Task instructions –
The listing below needs to be copied in full, exactly.

Given information –
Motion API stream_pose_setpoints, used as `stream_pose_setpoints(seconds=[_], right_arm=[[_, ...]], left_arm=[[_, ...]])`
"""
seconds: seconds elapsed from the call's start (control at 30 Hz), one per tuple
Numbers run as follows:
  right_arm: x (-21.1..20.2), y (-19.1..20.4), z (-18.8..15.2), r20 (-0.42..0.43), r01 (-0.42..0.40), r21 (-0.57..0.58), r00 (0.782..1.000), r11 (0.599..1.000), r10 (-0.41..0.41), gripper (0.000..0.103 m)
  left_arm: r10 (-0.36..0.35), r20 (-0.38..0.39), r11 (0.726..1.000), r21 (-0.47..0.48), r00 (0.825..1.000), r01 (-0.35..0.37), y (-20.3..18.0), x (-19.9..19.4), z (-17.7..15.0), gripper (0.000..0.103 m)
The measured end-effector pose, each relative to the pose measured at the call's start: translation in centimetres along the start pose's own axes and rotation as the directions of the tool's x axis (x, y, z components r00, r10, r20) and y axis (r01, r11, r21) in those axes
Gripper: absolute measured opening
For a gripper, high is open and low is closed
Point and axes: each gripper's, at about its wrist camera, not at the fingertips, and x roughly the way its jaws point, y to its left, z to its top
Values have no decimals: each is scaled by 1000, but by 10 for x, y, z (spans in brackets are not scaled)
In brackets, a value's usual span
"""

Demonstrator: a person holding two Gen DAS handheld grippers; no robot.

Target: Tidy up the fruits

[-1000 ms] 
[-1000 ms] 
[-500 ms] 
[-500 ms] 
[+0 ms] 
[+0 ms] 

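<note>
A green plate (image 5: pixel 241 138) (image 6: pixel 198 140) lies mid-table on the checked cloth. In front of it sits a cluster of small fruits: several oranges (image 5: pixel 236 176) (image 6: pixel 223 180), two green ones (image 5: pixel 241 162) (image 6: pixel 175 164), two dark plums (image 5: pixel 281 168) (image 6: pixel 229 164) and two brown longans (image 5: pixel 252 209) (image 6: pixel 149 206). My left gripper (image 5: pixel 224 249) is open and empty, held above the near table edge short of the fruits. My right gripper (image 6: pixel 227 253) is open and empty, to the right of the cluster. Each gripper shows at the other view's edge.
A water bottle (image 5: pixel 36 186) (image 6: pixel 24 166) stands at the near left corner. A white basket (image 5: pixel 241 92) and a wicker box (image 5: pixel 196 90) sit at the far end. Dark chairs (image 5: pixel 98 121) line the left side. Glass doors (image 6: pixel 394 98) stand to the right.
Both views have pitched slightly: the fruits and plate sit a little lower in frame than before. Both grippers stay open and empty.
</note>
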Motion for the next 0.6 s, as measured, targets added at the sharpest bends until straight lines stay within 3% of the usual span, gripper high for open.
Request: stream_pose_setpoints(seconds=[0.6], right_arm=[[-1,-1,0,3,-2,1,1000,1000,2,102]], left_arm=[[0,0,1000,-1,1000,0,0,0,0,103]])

Written reply –
Motion API stream_pose_setpoints, used as `stream_pose_setpoints(seconds=[_], right_arm=[[_, ...]], left_arm=[[_, ...]])`
"""
seconds: seconds elapsed from the call's start (control at 30 Hz), one per tuple
Numbers run as follows:
  right_arm: x (-21.1..20.2), y (-19.1..20.4), z (-18.8..15.2), r20 (-0.42..0.43), r01 (-0.42..0.40), r21 (-0.57..0.58), r00 (0.782..1.000), r11 (0.599..1.000), r10 (-0.41..0.41), gripper (0.000..0.103 m)
  left_arm: r10 (-0.36..0.35), r20 (-0.38..0.39), r11 (0.726..1.000), r21 (-0.47..0.48), r00 (0.825..1.000), r01 (-0.35..0.37), y (-20.3..18.0), x (-19.9..19.4), z (-17.7..15.0), gripper (0.000..0.103 m)
The measured end-effector pose, each relative to the pose measured at the call's start: translation in centimetres along the start pose's own axes and rotation as the directions of the tool's x axis (x, y, z components r00, r10, r20) and y axis (r01, r11, r21) in those axes
Gripper: absolute measured opening
For a gripper, high is open and low is closed
Point and axes: each gripper's, at about its wrist camera, not at the fingertips, and x roughly the way its jaws point, y to its left, z to its top
Values have no decimals: each is scaled by 1000, but by 10 for x, y, z (spans in brackets are not scaled)
In brackets, a value's usual span
"""

Demonstrator: a person holding two Gen DAS handheld grippers; no robot.

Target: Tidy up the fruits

[-1000 ms] 
[-1000 ms] 
[-500 ms] 
[-500 ms] 
[+0 ms] 
[+0 ms] 

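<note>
A green plate (image 5: pixel 241 138) (image 6: pixel 198 140) lies mid-table on the checked cloth. In front of it sits a cluster of small fruits: several oranges (image 5: pixel 236 176) (image 6: pixel 223 180), two green ones (image 5: pixel 241 162) (image 6: pixel 175 164), two dark plums (image 5: pixel 281 168) (image 6: pixel 229 164) and two brown longans (image 5: pixel 252 209) (image 6: pixel 149 206). My left gripper (image 5: pixel 224 249) is open and empty, held above the near table edge short of the fruits. My right gripper (image 6: pixel 227 253) is open and empty, to the right of the cluster. Each gripper shows at the other view's edge.
A water bottle (image 5: pixel 36 186) (image 6: pixel 24 166) stands at the near left corner. A white basket (image 5: pixel 241 92) and a wicker box (image 5: pixel 196 90) sit at the far end. Dark chairs (image 5: pixel 98 121) line the left side. Glass doors (image 6: pixel 394 98) stand to the right.
Both views have pitched slightly: the fruits and plate sit a little lower in frame than before. Both grippers stay open and empty.
</note>
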Motion for the next 0.6 s, as measured, targets added at the sharpest bends until straight lines stay within 3% of the usual span, gripper high for open.
Request: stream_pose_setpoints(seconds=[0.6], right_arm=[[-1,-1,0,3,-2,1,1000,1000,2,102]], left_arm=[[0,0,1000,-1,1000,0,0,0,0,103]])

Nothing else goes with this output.